* [Your instructions]:
Supply the number of lines in the data below that hold "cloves", and let that number be the whole answer.

[Records from a dataset]
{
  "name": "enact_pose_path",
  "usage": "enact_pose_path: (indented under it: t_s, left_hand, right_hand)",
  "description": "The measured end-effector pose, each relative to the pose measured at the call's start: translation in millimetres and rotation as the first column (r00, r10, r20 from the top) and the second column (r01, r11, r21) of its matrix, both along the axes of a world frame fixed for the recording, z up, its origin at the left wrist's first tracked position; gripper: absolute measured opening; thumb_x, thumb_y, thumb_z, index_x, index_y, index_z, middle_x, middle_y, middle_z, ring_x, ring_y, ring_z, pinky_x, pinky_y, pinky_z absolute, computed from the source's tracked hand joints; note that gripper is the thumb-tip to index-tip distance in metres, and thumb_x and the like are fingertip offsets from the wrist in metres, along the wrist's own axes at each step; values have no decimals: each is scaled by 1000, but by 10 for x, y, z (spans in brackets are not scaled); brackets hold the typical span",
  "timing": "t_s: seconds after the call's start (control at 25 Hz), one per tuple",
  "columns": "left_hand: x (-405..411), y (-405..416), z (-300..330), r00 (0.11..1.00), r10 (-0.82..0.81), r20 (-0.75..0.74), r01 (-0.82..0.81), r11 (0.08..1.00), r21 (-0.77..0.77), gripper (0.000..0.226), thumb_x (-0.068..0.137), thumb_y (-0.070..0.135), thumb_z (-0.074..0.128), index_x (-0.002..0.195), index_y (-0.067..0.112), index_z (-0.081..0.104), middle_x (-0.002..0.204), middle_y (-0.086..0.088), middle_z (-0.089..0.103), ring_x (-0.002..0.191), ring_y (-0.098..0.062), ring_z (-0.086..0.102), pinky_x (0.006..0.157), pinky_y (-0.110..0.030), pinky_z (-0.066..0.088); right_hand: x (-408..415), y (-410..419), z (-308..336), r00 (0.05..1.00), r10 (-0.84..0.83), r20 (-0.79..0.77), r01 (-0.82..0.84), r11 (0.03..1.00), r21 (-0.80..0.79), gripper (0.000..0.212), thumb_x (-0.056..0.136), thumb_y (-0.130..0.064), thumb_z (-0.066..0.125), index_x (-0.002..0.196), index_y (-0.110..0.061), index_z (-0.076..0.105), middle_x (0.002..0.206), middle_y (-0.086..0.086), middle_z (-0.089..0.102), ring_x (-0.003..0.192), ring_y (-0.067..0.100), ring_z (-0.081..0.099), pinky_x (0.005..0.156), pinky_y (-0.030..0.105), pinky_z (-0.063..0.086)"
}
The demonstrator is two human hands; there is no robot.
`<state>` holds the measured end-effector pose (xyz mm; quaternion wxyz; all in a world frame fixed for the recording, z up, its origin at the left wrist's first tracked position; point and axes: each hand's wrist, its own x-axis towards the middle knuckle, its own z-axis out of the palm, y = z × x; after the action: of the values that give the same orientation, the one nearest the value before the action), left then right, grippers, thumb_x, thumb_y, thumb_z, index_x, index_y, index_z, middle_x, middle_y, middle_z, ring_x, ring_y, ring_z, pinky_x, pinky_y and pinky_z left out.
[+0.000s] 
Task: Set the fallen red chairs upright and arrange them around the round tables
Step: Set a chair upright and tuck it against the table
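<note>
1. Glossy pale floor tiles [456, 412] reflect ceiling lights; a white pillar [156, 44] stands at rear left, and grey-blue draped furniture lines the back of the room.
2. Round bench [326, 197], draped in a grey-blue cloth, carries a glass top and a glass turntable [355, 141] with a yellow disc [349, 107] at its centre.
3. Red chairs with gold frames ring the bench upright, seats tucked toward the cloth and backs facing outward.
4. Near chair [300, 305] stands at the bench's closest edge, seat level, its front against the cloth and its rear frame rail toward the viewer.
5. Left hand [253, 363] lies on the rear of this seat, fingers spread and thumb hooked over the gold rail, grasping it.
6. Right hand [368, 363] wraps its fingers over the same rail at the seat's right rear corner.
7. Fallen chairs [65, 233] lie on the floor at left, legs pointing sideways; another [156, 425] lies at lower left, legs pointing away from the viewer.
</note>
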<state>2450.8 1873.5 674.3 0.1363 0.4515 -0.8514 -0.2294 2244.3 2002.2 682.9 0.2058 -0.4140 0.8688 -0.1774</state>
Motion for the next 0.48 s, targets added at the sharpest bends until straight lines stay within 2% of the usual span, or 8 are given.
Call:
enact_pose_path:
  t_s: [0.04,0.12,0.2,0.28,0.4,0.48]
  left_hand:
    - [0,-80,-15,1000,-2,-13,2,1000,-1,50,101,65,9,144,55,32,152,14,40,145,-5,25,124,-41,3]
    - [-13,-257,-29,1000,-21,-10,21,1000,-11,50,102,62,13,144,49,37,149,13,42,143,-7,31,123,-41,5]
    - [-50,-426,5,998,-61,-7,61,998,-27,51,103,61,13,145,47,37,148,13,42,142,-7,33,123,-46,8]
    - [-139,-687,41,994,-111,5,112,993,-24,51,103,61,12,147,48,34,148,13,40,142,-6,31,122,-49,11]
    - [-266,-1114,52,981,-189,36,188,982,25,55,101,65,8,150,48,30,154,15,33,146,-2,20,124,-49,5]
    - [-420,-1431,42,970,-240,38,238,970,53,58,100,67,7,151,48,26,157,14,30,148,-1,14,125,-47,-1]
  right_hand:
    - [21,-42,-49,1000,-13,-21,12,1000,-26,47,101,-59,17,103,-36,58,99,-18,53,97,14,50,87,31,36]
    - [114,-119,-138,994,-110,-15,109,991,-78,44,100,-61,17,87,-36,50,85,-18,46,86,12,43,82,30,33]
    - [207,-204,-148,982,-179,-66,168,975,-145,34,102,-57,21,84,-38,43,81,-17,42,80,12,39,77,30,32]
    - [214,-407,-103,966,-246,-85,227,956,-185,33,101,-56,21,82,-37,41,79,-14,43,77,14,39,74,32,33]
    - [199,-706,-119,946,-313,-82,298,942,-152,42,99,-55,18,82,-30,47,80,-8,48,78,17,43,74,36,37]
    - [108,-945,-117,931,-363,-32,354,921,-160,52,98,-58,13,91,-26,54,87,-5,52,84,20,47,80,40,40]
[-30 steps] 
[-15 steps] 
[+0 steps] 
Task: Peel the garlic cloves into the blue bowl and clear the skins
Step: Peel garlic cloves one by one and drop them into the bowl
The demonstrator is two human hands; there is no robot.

* [Solution for this problem]:
2